- **EXERCISE REQUIREMENTS**: The records follow. Print, word for word, the first line through the "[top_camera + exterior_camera" line.

- **DATA FOR PROCESSING**:
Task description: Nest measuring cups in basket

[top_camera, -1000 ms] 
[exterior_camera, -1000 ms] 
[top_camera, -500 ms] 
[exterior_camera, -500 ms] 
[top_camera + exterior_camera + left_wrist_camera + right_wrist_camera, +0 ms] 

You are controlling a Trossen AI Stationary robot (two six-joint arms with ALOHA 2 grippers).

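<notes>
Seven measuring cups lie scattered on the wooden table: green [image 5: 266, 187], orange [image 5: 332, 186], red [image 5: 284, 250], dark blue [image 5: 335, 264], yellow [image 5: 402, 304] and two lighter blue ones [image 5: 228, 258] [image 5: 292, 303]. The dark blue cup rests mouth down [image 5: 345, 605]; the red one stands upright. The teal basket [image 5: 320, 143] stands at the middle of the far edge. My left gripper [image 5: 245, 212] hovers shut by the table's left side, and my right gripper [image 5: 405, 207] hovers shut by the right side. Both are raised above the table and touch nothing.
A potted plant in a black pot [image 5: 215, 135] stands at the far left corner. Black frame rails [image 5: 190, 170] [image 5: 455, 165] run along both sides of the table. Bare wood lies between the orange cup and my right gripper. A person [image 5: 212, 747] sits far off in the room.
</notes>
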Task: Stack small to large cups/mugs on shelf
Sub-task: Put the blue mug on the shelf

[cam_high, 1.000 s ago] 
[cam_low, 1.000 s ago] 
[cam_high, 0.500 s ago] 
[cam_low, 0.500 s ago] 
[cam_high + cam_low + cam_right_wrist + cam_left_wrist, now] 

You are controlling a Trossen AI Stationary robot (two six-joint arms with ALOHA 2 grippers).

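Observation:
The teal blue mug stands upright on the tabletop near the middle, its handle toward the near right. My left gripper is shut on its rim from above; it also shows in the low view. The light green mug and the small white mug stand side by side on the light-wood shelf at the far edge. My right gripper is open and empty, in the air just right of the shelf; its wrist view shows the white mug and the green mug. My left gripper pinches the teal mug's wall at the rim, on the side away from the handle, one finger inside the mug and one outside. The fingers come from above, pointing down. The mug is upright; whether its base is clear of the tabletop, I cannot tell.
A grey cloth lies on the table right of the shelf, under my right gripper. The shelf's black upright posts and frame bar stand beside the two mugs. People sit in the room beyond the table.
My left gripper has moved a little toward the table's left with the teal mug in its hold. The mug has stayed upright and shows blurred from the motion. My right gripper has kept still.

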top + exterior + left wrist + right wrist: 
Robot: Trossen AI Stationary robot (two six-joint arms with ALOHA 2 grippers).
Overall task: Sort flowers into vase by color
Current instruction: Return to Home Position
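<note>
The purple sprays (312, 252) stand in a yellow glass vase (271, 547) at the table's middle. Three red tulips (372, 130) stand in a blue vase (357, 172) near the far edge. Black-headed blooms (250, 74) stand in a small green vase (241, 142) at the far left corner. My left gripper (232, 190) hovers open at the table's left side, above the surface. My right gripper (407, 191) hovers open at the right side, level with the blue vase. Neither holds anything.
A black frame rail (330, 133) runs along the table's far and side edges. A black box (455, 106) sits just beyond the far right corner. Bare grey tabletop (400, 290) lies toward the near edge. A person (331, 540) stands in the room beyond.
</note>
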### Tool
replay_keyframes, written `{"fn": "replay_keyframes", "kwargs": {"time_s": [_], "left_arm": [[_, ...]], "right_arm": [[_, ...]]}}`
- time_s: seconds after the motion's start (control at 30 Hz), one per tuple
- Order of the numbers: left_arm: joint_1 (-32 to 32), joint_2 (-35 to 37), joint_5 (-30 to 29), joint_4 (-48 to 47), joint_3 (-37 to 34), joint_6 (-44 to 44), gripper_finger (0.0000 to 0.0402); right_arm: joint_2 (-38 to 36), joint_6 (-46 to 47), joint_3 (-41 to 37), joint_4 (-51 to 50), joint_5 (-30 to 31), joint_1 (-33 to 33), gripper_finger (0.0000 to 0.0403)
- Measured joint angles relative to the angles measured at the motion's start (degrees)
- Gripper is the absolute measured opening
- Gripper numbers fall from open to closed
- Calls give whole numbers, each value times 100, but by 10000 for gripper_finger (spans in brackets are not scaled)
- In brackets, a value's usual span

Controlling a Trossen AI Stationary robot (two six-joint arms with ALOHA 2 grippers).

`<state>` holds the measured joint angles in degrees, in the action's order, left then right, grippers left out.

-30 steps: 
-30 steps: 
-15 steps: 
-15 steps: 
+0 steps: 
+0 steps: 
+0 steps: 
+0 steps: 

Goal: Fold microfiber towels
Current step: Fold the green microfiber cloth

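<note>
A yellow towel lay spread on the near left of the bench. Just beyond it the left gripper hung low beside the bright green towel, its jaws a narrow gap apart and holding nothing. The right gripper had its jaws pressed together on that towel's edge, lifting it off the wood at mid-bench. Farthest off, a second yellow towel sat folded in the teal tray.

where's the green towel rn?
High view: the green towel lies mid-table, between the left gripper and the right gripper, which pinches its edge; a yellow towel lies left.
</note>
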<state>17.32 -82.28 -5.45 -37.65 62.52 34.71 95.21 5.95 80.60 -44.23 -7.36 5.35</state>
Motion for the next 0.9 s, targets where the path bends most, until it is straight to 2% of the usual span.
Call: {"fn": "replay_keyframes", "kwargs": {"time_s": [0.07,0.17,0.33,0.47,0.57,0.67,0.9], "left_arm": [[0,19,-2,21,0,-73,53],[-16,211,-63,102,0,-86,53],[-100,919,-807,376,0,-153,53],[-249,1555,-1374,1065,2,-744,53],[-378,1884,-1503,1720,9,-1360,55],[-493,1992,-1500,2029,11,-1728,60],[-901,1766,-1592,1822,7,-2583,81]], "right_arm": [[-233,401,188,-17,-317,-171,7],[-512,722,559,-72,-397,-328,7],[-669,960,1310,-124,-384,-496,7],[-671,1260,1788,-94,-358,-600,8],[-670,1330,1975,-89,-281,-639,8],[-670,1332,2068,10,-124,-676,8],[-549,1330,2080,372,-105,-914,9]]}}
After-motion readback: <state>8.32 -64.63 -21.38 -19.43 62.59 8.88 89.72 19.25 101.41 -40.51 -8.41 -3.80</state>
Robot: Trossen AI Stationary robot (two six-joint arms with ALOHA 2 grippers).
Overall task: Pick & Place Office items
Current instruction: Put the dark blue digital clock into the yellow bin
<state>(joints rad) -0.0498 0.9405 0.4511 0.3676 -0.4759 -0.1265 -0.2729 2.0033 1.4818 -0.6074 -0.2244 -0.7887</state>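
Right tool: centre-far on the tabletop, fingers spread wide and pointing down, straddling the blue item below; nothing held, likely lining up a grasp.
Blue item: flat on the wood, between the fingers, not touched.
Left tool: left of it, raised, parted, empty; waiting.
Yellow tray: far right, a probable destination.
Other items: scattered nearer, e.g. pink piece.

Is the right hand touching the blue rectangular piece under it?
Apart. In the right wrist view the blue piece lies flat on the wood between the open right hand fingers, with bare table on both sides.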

- **COMPLETED EXERCISE**:
Task description: Nest measuring cups in basket

[top_camera, -1000 ms] 
[exterior_camera, -1000 ms] 
[top_camera, -500 ms] 
[exterior_camera, -500 ms] 
[top_camera + exterior_camera + left_wrist_camera + right_wrist_camera, +0 ms] 

That finishes the exercise.